[Task goal]
List all lines of the data containing the word "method".

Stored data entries
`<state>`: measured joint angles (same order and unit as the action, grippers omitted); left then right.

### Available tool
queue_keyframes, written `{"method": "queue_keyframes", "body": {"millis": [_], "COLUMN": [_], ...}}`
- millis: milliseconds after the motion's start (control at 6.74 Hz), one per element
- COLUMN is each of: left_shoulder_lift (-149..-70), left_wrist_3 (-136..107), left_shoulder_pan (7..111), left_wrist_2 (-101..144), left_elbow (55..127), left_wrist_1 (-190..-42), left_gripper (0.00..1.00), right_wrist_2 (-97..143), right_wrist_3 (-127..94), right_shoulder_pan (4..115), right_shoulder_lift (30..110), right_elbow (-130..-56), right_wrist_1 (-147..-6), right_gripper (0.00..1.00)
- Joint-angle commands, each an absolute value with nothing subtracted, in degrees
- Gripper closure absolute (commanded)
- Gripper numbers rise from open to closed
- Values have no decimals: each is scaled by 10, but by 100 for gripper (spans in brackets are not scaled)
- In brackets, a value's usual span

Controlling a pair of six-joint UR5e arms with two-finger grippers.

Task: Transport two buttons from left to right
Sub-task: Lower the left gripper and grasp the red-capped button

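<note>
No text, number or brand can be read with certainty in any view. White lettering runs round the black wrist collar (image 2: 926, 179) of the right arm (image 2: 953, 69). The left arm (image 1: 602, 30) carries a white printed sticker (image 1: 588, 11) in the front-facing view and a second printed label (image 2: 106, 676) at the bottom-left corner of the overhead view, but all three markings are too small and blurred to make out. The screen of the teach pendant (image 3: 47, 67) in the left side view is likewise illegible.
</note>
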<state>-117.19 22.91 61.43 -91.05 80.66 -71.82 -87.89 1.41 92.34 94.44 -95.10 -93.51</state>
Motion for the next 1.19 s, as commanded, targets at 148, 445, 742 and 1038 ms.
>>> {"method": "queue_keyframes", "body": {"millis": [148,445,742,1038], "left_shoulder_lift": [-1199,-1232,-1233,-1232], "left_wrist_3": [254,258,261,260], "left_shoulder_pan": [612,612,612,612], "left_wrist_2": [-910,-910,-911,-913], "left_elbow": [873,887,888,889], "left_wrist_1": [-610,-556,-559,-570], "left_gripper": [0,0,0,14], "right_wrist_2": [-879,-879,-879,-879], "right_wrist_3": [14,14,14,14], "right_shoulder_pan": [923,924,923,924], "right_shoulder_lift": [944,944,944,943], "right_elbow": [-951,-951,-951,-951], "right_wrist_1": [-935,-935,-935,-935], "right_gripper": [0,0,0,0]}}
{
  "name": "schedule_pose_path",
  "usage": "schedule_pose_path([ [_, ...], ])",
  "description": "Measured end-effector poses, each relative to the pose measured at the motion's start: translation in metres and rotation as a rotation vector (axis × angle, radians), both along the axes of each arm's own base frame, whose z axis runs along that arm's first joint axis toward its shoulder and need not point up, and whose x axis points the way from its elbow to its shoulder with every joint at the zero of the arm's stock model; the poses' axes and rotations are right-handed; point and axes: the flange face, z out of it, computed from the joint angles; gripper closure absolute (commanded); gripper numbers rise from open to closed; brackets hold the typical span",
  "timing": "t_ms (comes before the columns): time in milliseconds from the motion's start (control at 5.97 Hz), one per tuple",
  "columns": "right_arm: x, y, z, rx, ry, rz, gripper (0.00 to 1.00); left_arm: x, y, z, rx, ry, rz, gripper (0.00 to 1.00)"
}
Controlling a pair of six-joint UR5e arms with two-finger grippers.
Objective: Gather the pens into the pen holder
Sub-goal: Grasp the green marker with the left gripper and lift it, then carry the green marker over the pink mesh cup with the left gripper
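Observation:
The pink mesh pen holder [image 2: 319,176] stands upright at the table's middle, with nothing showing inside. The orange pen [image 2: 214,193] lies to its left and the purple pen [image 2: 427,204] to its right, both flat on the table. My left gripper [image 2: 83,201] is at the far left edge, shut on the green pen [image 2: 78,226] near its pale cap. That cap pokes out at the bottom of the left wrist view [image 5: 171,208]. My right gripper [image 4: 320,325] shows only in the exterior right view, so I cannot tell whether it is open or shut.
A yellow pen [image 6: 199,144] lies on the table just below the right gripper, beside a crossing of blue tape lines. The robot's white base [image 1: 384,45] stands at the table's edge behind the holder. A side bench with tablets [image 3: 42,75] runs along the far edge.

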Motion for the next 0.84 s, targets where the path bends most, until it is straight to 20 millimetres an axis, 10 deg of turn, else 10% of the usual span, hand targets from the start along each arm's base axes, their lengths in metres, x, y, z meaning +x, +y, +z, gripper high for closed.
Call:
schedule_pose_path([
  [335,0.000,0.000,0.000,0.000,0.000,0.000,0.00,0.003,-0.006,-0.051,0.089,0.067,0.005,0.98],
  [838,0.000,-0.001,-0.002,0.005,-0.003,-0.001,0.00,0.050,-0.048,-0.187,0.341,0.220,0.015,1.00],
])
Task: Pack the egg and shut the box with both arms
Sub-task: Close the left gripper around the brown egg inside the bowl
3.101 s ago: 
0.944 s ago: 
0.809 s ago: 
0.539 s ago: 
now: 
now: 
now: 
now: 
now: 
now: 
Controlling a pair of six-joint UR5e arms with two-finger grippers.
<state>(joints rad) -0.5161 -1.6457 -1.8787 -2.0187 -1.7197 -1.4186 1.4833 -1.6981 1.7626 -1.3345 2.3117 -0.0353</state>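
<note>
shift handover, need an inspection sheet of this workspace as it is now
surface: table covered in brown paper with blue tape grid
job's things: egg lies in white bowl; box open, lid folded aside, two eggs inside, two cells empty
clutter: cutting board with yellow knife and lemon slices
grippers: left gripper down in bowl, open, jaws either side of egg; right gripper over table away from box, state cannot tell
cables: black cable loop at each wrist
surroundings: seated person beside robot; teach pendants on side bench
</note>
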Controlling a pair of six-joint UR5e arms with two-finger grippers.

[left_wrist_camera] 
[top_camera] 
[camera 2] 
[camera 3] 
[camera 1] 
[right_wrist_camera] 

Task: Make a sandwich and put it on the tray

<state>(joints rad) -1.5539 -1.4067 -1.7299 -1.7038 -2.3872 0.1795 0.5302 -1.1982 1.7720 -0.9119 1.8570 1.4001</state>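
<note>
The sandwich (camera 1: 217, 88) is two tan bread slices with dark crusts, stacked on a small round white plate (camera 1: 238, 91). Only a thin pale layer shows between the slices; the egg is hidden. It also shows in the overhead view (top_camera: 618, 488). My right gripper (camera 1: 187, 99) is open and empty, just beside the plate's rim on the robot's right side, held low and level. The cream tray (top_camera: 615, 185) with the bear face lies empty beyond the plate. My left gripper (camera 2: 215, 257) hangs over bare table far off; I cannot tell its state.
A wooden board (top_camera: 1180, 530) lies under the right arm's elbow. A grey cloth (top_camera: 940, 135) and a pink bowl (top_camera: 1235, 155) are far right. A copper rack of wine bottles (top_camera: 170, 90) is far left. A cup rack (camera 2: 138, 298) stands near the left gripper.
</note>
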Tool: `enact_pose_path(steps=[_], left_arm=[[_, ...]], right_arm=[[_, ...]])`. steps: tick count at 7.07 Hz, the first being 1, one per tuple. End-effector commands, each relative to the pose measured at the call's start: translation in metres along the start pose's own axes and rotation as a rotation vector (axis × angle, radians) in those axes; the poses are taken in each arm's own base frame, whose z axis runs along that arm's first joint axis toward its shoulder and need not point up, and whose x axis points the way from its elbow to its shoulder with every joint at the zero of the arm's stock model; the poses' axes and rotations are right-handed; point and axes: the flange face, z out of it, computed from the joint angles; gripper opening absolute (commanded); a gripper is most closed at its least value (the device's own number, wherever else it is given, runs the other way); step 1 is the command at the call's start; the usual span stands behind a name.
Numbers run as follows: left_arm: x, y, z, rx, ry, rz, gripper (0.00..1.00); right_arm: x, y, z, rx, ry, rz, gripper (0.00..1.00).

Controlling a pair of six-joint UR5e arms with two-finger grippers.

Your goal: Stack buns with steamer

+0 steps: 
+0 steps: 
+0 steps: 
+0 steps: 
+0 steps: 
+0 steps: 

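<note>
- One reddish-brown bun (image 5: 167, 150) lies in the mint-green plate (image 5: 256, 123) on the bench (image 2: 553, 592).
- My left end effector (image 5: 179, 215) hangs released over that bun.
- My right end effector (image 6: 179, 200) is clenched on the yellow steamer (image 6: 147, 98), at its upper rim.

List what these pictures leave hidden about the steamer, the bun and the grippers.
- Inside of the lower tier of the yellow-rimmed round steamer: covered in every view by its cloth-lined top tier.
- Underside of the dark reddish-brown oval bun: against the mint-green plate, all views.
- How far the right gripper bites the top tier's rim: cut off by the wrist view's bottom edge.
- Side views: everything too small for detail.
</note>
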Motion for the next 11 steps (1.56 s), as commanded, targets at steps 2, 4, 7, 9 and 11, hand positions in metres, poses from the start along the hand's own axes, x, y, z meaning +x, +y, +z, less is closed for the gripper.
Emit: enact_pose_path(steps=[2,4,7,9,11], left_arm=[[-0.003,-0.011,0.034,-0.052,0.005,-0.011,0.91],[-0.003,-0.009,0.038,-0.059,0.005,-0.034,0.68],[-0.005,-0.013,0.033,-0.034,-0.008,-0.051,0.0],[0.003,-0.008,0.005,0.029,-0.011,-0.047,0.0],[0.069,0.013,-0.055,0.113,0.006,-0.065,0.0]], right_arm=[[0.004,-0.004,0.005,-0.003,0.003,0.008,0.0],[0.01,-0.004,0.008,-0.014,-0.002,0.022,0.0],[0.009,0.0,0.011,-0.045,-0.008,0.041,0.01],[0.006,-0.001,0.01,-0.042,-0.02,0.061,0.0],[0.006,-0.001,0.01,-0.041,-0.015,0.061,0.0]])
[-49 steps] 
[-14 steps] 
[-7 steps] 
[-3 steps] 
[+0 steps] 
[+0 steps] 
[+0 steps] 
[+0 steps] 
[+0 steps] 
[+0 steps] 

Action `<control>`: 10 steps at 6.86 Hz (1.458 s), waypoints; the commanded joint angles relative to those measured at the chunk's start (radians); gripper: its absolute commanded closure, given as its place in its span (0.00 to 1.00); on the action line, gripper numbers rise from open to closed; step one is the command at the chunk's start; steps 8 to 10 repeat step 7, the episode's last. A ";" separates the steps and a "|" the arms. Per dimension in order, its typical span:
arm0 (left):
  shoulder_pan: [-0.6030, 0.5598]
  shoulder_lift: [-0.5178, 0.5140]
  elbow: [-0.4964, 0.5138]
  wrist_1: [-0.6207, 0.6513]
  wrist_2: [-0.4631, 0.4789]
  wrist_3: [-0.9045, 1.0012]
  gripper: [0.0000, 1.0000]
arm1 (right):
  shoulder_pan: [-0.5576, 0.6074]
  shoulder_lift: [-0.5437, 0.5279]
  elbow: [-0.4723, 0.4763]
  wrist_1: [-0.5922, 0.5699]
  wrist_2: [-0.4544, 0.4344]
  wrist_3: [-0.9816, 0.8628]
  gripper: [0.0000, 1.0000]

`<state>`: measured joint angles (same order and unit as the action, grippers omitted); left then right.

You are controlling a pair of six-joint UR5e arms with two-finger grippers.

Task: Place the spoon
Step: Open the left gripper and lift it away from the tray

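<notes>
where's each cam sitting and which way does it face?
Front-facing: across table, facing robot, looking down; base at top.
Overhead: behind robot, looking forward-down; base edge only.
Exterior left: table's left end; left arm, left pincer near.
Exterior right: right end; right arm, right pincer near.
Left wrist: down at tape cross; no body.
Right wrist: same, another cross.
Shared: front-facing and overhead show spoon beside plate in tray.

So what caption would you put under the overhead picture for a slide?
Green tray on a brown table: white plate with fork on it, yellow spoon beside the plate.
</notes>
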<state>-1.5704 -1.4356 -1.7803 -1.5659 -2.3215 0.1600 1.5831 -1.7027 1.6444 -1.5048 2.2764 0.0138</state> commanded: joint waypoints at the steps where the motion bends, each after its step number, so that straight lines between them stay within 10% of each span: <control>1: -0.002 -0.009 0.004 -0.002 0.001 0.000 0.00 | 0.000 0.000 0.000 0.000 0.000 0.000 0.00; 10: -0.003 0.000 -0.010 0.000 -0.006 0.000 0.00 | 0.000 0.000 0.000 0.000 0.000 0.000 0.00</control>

[Solution to the problem]
queue_keyframes, written `{"method": "queue_keyframes", "body": {"millis": [_], "COLUMN": [_], ...}}`
>>> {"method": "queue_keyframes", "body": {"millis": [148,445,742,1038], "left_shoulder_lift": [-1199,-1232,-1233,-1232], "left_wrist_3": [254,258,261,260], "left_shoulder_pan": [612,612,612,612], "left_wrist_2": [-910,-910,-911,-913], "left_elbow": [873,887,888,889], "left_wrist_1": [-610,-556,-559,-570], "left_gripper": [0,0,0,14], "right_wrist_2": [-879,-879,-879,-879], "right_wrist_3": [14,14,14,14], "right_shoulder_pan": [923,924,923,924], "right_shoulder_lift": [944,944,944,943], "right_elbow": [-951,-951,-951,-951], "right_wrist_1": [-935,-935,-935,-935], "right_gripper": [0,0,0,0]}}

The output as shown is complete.